A Polícia Federal deflagrou, na manhã desta quinta-feira (9), a Operação Repasse, com o objetivo de cumprir mandados judiciais relacionados a uma investigação sobre a mineração ilegal de ouro no município de Santaluz, na Bahia.

A ação é um desdobramento das operações Garça Dourada, Serra Dourada e Lixiviação, realizadas em 6 de junho de 2023, 17 de abril de 2024 e 26 de agosto de 2024, respectivamente.
Segundo as investigações, os suspeitos atuam há anos na extração ilegal de ouro na região e passaram a ampliar a atividade criminosa com a instalação de laboratórios. Nesses locais, conforme a Polícia Federal, eram recebidos e refinados rejeitos de moagem provenientes de garimpos ilegais, por meio de processos químicos industriais.
Ainda de acordo com a PF, o ouro era extraído utilizando o processo de lixiviação, com o uso de grande quantidade de cianeto de sódio.

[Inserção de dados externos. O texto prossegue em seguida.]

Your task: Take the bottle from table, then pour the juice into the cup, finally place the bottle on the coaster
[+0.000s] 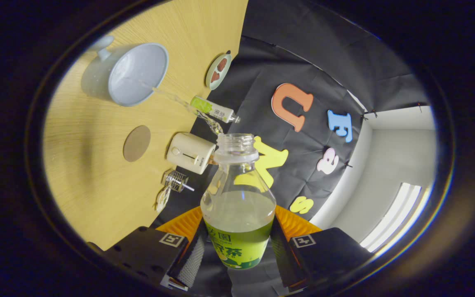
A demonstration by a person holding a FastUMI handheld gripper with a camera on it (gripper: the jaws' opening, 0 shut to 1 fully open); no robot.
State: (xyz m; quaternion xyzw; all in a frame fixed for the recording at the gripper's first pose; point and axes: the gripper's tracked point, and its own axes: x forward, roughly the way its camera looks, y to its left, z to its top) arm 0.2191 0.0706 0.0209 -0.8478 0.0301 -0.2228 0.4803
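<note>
Bottle [237,198] sits between the fingers of the gripper [237,247], both pressing its labelled lower body, so closed firmly on it w/ nothing else held. Cap is off, neck tipped over, and a thin stream [184,105] runs from the mouth out ahead toward the cup [138,74], which lies well beyond the fingertips on the table [89,181]; the stream seems to reach the cup's near rim, tho exact landing spot is hard to tell. Bottle looks roughly half full. Coaster [137,143], a round brown disc, lies nearer than the cup and off to the left of the fingers, bare. Other stuff near the stream path: a second small bottle [215,109] lying just beside/under the stream, a cream box-shaped gadget [191,152] just ahead-left of the bottle mouth, a small wire item [176,180] and a dish [218,71] at the table's far edge. Risks, as I judge: stream is long and thin, so any wobble or extra tilt prob. drops juice short onto table or the clutter; tilting harder may overshoot the rim or surge; grip sits low on the body, so bottle could pivot; righting too fast may dribble en route to coaster.
</note>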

A utilização irregular de substâncias altamente tóxicas, como o cianeto de sódio e o cianeto de potássio — cujo uso é controlado pelo Exército — pode causar sérios danos à saúde humana e ao meio ambiente.
Relatórios periciais recentes apontam que os danos ambientais provocados pelo grupo investigado ultrapassam R$ 180 milhões.
Nesta fase da operação, estão sendo cumpridos dois mandados de busca e apreensão em Santaluz. A ação também tem como objetivo recolher bens já sequestrados por decisão judicial, além de apreender outros materiais encontrados durante as diligências.
Os investigados foram indiciados por crimes como usurpação de bens da União, associação criminosa, posse de artefatos explosivos, extração ilegal de recursos minerais, uso e armazenamento irregular de substâncias tóxicas, além de lavagem de dinheiro. Somadas, as penas podem chegar a até 29 anos de reclusão.